▸ ACTIVITY:
The lines to transcribe begin with the one containing "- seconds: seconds" and end with the last line below; reproduce them exactly, without the pictures.

════════════════

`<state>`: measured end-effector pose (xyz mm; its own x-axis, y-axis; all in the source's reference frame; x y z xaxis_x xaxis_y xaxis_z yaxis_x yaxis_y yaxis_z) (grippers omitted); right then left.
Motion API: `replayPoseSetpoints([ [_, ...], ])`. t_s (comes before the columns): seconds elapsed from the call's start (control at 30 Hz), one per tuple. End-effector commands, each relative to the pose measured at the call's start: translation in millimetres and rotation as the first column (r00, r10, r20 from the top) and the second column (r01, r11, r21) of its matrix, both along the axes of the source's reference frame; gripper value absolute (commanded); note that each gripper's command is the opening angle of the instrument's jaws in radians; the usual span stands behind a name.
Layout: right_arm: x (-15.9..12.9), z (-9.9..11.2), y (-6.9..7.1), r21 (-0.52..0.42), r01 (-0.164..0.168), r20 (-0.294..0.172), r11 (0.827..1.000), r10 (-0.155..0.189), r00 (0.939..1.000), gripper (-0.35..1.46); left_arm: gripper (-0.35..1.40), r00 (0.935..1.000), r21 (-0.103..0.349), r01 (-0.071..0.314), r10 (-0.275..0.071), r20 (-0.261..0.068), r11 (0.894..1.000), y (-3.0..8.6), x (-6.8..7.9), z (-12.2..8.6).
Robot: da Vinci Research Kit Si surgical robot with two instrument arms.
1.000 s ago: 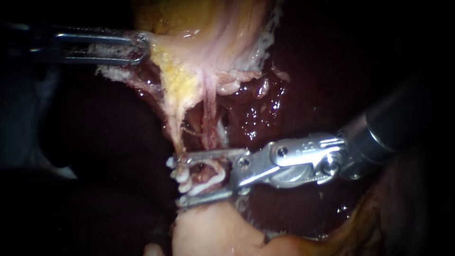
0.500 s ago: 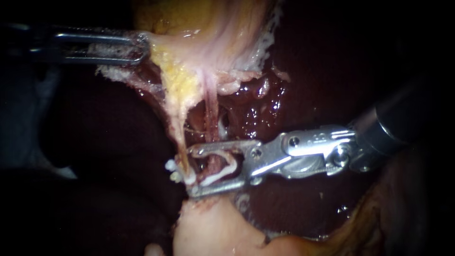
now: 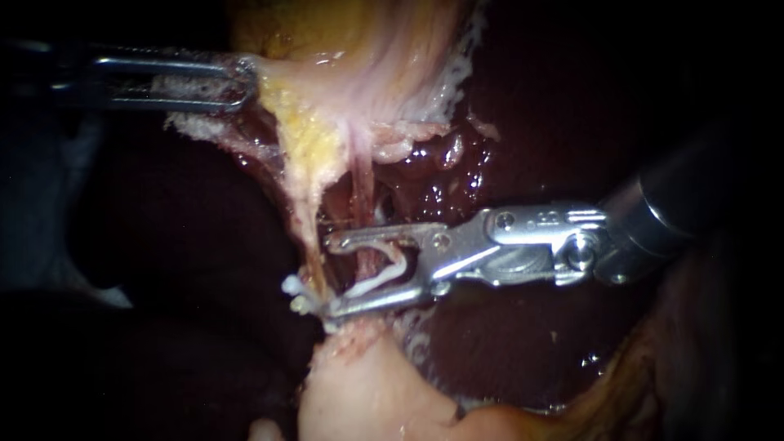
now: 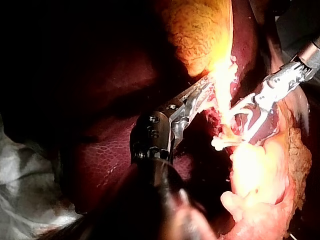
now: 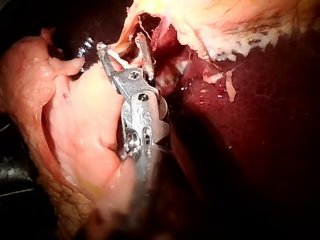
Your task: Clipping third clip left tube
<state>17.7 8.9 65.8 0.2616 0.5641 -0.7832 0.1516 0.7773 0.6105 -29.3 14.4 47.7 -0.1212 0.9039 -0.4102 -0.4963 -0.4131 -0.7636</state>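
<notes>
Nearest the camera sits a pale pink lump of tissue (image 3: 359,392), and just above it the right tool (image 3: 328,278) reaches in from the right. Its jaws stand apart, and a white clip (image 3: 371,282) lies between them. A pink tube (image 3: 365,204) runs down into that gap. The left tube (image 3: 309,237), a yellowish strand, comes down right at the jaw tips; I can't tell whether it lies inside them. Two small white clip ends (image 3: 291,287) show just beside it, beyond the tips. Farther back, the left tool (image 3: 245,82) has its jaws clamped on the edge of the pale fatty tissue (image 3: 327,90) from which both tubes hang. The dark red liver (image 3: 531,122) lies behind it all.
</notes>
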Motion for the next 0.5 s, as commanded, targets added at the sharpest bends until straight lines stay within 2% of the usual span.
replayPoseSetpoints([
  [0.03,0.2,0.0,0.0,0.002,0.004,-0.004,1.000,-0.004,1.0000,0.50,-0.35,1.0000,0.000,0.001,-0.001,-0.002,1.000,0.0,-0.1,0.1],
  [0.5,4.2,-0.7,-0.2,0.050,0.010,-0.060,0.999,-0.007,0.9982,0.50,-0.35,1.0000,0.000,0.002,-0.002,-0.002,1.000,0.0,-0.2,0.2],
])
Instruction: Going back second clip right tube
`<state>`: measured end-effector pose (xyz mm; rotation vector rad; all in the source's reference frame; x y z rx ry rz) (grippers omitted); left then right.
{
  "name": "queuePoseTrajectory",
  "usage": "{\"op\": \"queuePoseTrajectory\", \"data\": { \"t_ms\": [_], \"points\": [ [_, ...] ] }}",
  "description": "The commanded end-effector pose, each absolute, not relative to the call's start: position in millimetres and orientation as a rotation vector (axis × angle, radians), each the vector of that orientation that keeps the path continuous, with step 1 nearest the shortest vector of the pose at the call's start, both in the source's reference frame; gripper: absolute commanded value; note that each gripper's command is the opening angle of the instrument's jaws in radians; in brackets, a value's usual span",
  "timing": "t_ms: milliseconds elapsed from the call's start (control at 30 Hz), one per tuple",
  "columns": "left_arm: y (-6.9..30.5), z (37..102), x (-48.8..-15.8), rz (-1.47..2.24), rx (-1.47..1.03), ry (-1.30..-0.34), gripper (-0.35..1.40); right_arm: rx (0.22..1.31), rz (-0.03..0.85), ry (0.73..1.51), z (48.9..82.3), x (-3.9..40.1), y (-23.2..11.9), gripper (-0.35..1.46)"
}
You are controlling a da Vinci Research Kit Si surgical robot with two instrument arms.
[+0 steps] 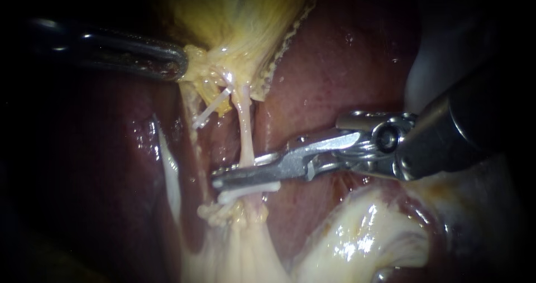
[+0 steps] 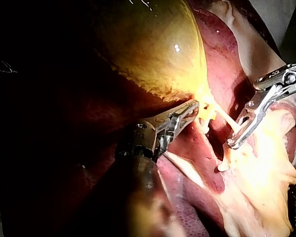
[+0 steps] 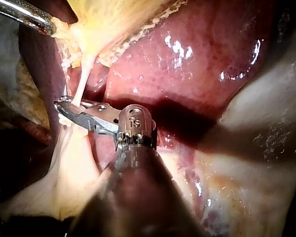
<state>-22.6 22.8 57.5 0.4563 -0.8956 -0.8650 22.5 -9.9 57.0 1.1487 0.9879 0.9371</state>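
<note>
The right instrument is seen nearest, its thick shaft entering over the pale fat at the liver's lower edge. Its jaws are parted, and no clip is seen between them. The right tube passes through the gap between them, apparently without being pinched.

Just below the jaws, a white clip is set across this tube, close to where the tube spreads into the pale tissue at the liver's lower edge. Whether a further clip is hidden on this tube by the jaws cannot be told. A second white clip is seen farther off on the thinner strands beside the right tube, near the gallbladder's neck.

Beyond that, the left instrument is clenched on the frayed lower fringe of the gallbladder, and the strands below are drawn taut by it. The liver lies behind and around everything.

The clipping itself is judged done, and the retreat of the right instrument is the step in hand. For the next move, the jaws should be kept apart and drawn back along the shaft's own line. They need to slide off the tube without catching it or nudging the clip beneath, while the left instrument's tension is held steady.
</note>
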Motion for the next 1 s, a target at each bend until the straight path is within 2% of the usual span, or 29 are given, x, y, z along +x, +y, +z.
{"op": "queuePoseTrajectory", "data": {
  "t_ms": [33, 67, 100, 133, 200, 267, 333, 433, 467, 667, 800, 1000],
  "points": [
    [22.8, 57.5, -22.6, -0.865, 0.456, -0.896, -0.35, 1.150, 0.934, 0.987, 57.1, 22.5, -10.0, -0.35],
    [22.8, 57.5, -22.6, -0.865, 0.456, -0.896, -0.35, 1.157, 0.927, 0.984, 57.2, 22.5, -10.1, -0.35],
    [22.8, 57.5, -22.6, -0.865, 0.456, -0.896, -0.35, 1.161, 0.921, 0.982, 57.3, 22.6, -10.2, -0.26],
    [22.8, 57.6, -22.6, -0.865, 0.456, -0.896, -0.35, 1.133, 0.882, 1.006, 57.5, 22.7, -10.4, -0.03],
    [22.8, 57.6, -22.6, -0.865, 0.457, -0.896, -0.35, 1.061, 0.784, 1.064, 57.9, 23.2, -10.7, 0.31],
    [22.8, 57.6, -22.5, -0.864, 0.457, -0.896, -0.35, 1.012, 0.720, 1.100, 58.4, 23.5, -10.9, 0.43],
    [22.8, 57.6, -22.5, -0.864, 0.457, -0.896, -0.35, 0.963, 0.649, 1.133, 58.7, 23.4, -11.0, 0.47],
    [22.8, 57.6, -22.4, -0.864, 0.457, -0.896, -0.35, 0.810, 0.579, 1.161, 58.9, 22.6, -11.0, 0.50],
    [22.8, 57.6, -22.4, -0.864, 0.457, -0.896, -0.35, 0.753, 0.546, 1.161, 59.0, 22.0, -11.0, 0.50],
    [22.8, 57.7, -22.2, -0.863, 0.458, -0.896, -0.35, 0.580, 0.348, 1.147, 58.0, 18.0, -10.6, 0.50],
    [22.8, 57.7, -22.1, -0.862, 0.458, -0.896, -0.35, 0.503, 0.275, 1.165, 56.4, 15.2, -9.9, 0.50],
    [22.8, 57.7, -22.1, -0.862, 0.458, -0.896, -0.35, 0.421, 0.243, 1.172, 53.5, 11.8, -8.7, 0.50]
  ]
}}
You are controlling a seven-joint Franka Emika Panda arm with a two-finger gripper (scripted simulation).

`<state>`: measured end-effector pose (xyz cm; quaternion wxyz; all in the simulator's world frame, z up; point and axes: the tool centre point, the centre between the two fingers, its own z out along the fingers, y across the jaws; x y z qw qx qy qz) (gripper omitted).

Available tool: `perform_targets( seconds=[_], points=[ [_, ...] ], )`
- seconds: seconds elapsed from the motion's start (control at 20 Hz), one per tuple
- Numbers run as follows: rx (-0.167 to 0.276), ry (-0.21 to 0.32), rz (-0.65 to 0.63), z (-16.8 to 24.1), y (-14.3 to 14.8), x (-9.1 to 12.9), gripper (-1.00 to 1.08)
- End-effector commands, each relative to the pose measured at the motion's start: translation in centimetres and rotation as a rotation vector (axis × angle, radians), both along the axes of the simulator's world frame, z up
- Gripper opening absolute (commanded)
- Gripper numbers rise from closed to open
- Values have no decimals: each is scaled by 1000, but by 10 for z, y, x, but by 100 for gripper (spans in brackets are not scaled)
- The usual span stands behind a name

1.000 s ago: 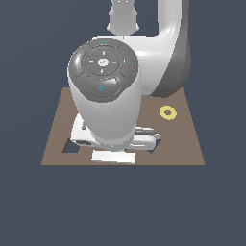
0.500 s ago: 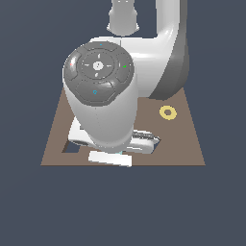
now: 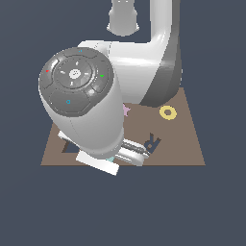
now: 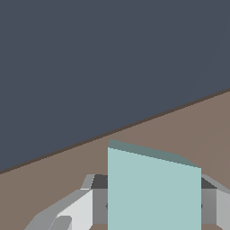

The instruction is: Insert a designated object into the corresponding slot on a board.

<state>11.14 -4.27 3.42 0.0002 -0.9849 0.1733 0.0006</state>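
Midway through the job, the Franka arm's gripper (image 4: 152,202) pinches the flat pale cyan square tile (image 4: 154,191) between its fingers (image 4: 74,209), the tile standing in the jaws above the flat brown rectangular board (image 4: 188,126) in the wrist view. In the exterior view only a sliver of the tile (image 3: 110,159) peeks out beneath the bulky wrist, near the board's (image 3: 185,149) front edge. The dark diamond-looking square slot (image 3: 68,147) lies just beside it toward the exterior view's left, largely hidden by the arm, so whether the tile is already lined up over it is hard to say. The pick-up looks done; the alignment, lowering and release appear to remain. A dark R-shaped cutout (image 3: 153,143), a pink star (image 3: 126,110) and a yellow disc (image 3: 167,113) sit untouched.
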Motion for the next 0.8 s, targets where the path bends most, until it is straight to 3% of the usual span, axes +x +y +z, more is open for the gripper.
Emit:
perform_targets(
  seconds=[0.0, 0.75],
  points=[
    [0, -1, -81, 1, -8, 4, -100],
    [0, -1, -718, 4, -73, 5, -100]
  ],
)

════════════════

▸ SOLUTION TO THIS TASK:
- seconds: seconds elapsed from the motion's start (control at 20 Hz), one per tuple
- Numbers run as follows: rx (-0.167 to 0.276), ry (-0.21 to 0.32), rz (-0.65 to 0.63), z (-16.8 to 24.1), y (-14.3 to 14.8), x (-9.1 to 12.9), gripper (-1.00 to 1.08)
- End-effector commands, each relative to the pose measured at the motion's start: translation in centimetres and rotation as a rotation vector (axis × angle, radians), both along the axes of the simulator's world frame, z up
- Gripper opening absolute (commanded)
- Gripper numbers rise from closed to open
- Values have no decimals: each is scaled by 1000, but by 10 for z, y, x, but by 100 for gripper (spans in brackets are not scaled)
- The usual span stands behind a name

1.000 s ago: 
0.500 s ago: 
now: 
now: 

The instruction is: Insert a designated object into the corresponding slot on a board.

<state>11.14 -4.27 3.42 0.0002 -0.9849 0.1733 0.0006</state>
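Midway through the job, the Franka arm's gripper (image 4: 152,202) pinches the flat pale cyan square tile (image 4: 154,191) between its fingers (image 4: 74,209), the tile standing in the jaws above the flat brown rectangular board (image 4: 188,126) in the wrist view. In the exterior view only a sliver of the tile (image 3: 110,159) peeks out beneath the bulky wrist, near the board's (image 3: 185,149) front edge. The dark diamond-looking square slot (image 3: 68,147) lies just beside it toward the exterior view's left, largely hidden by the arm, so whether the tile is already lined up over it is hard to say. The pick-up looks done; the alignment, lowering and release appear to remain. A dark R-shaped cutout (image 3: 153,143), a pink star (image 3: 126,110) and a yellow disc (image 3: 167,113) sit untouched.
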Motion for the next 0.8 s, targets where the path bends most, until it is straight to 3% of the usual span, axes +x +y +z, more is open for the gripper.
Emit:
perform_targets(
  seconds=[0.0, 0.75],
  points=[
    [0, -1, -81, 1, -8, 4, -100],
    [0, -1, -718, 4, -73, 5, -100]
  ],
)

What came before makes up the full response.